The project will next use synthetic DNA to build the contemplated 3D rhombohedral structures, which will contain the edge lengths and nucleotide pairs per turn set forth in Figure 2. The same procedures used by the Seeman Structural DNA Nanotechnology Laboratory in prior constructions of 3D crystal structures will be followed here. DNA sequences for the tensegrity triangles will be designed using the online program SEQUIN, and will be ordered from Integrated DNA Technologies, a company that creates custom synthetic DNA strands. DNA stands will be purified by denaturing gel electrophoresis. Next, butanol will be extracted from each DNA strand, in order to remove impurities from the DNA solution. Finally, DNA strands that make up one rhombohedron will be combined together and placed in a tray in a incubator, to allow the crystals to grow thermally. This step will be completed for all four rhombohedral structures. Crystals will be obtained by slow annealing; incubator temperature will be decreased from 65 °C to 20 °C with a cooling rate of 0.4 °C per hour.

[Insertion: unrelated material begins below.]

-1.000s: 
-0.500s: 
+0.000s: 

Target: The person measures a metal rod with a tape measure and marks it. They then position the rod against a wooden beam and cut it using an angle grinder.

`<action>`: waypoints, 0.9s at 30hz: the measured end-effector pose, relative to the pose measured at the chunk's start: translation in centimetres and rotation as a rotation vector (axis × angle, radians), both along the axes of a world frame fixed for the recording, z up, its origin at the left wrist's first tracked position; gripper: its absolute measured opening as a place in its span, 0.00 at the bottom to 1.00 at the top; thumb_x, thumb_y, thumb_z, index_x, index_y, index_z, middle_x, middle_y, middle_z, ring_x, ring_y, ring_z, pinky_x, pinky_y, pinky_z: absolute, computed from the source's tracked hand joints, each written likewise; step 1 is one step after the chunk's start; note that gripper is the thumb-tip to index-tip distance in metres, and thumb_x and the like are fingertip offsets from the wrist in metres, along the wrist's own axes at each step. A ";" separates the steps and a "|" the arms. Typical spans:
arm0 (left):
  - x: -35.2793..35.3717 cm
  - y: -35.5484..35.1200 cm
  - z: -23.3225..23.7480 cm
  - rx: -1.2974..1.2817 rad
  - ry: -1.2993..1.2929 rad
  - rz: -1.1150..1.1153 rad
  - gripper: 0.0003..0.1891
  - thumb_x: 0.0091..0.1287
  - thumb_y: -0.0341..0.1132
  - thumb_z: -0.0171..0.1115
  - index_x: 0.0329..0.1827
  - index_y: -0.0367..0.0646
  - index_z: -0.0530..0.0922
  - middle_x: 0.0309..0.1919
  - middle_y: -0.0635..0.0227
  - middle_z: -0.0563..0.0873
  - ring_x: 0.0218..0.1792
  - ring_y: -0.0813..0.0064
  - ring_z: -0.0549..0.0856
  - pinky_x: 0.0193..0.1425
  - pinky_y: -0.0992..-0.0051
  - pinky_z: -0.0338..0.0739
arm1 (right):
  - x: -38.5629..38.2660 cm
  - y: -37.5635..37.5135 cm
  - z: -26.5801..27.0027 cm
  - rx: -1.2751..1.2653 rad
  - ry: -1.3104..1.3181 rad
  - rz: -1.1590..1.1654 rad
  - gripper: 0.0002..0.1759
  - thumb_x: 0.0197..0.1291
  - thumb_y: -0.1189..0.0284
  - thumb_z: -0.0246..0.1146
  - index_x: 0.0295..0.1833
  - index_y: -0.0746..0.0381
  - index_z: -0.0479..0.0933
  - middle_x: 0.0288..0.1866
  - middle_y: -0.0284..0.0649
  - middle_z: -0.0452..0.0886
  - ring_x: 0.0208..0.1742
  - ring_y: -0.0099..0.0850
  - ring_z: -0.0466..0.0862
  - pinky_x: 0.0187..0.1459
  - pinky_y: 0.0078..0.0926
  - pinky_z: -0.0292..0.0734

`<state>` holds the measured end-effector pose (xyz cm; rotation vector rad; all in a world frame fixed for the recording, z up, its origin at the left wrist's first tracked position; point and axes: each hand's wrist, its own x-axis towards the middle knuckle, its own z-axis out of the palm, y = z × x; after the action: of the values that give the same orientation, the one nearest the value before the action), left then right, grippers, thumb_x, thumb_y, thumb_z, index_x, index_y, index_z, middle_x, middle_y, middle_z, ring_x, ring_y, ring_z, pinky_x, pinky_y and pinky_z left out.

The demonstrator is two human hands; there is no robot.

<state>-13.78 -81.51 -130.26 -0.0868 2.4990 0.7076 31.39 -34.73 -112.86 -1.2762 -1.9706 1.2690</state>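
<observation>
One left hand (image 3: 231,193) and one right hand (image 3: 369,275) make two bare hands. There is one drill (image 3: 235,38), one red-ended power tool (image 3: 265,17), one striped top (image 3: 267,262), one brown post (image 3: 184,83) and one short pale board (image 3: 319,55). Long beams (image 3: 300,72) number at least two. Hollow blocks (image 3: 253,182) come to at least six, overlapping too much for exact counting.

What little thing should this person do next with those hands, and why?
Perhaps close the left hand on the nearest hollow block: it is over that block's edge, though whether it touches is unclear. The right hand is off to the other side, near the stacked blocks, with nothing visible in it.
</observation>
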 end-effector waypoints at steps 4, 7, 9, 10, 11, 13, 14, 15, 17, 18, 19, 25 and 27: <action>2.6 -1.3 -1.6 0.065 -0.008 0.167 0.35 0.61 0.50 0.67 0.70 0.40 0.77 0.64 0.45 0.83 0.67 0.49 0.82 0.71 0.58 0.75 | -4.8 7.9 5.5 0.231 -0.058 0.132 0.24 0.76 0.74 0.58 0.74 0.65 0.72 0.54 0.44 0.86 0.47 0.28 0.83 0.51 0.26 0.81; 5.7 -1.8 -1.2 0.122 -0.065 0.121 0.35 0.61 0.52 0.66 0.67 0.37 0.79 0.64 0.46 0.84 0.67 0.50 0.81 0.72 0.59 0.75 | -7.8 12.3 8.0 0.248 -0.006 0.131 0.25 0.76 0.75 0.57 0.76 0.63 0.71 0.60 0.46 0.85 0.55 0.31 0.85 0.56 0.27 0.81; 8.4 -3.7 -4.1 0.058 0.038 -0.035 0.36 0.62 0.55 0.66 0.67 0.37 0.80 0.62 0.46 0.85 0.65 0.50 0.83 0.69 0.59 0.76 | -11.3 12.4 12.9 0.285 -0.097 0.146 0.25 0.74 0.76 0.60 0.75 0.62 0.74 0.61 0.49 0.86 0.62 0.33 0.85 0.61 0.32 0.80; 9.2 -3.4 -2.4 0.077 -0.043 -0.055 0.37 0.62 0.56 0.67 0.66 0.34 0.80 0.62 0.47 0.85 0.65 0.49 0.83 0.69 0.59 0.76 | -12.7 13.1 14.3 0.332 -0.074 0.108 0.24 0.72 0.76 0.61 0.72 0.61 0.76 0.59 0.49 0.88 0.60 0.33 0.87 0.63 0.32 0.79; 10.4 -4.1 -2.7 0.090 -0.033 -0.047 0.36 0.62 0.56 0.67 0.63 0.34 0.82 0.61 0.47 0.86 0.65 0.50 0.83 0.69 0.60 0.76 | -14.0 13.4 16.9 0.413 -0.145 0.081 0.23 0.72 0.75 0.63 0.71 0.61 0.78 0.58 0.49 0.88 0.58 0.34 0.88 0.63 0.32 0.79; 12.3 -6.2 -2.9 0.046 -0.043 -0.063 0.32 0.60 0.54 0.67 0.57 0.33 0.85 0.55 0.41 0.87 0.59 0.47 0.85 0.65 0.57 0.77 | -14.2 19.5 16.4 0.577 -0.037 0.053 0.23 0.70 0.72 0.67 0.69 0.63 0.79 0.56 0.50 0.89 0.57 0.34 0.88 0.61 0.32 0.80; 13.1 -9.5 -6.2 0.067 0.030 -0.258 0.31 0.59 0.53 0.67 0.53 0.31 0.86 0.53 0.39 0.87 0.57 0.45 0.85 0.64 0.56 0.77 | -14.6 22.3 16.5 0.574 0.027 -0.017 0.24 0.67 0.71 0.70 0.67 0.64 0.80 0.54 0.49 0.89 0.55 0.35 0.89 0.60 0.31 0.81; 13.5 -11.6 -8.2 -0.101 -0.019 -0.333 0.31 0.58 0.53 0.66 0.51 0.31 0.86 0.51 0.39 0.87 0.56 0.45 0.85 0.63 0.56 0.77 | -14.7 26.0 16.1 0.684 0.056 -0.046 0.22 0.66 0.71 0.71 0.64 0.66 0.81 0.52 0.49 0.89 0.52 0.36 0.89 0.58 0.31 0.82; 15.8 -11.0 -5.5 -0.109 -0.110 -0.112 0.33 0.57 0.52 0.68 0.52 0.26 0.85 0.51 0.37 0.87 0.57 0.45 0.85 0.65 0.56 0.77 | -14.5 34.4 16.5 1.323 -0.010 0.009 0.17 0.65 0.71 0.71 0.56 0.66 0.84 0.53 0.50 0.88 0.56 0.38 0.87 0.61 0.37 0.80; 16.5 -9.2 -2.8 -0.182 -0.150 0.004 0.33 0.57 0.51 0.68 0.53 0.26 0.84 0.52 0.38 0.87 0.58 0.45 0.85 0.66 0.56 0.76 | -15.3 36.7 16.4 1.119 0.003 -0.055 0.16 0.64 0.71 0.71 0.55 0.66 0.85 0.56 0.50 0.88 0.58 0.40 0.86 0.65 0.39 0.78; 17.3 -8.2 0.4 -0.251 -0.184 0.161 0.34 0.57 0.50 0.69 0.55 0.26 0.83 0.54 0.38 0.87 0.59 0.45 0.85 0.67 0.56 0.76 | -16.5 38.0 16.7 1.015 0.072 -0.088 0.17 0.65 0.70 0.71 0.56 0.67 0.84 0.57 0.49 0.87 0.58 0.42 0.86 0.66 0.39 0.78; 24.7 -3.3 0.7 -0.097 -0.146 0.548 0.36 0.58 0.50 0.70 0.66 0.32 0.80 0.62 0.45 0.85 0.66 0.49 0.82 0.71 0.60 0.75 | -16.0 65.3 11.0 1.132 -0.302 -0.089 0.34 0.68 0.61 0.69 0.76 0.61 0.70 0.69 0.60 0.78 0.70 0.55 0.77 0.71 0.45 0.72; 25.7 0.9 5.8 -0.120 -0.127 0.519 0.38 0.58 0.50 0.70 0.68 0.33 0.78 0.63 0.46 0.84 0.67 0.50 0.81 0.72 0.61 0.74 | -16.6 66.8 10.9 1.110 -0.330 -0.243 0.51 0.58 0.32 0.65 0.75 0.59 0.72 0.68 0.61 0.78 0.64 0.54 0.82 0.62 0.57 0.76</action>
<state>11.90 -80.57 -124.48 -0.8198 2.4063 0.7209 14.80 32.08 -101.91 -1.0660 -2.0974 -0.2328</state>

Finally, x-ray diffraction will be used to measure the resolution and strength of the rhombohedral structures. X-ray diffraction is a technique used to determine the molecular structure of a crystal. This technique involves using x-ray beams to determine the position of atoms in a crystal by measuring the angle and intensity of x-ray beams as they are diffracted from the crystal array. If a structure is well-ordered and has structural integrity, the diffracted x-rays will present a clear picture of the array’s molecular structure and and it will be possible to determine the position of each of the DNA strands making up the rhombohedron. A refractometer will be used to measure x-ray diffraction and the degree of resolution of each DNA strand in the crystal array. The diffraction data will be processed in PHENIX, a computer program that will help model the DNA crystal and show the degree of resolution of each of its tensegrity triangles.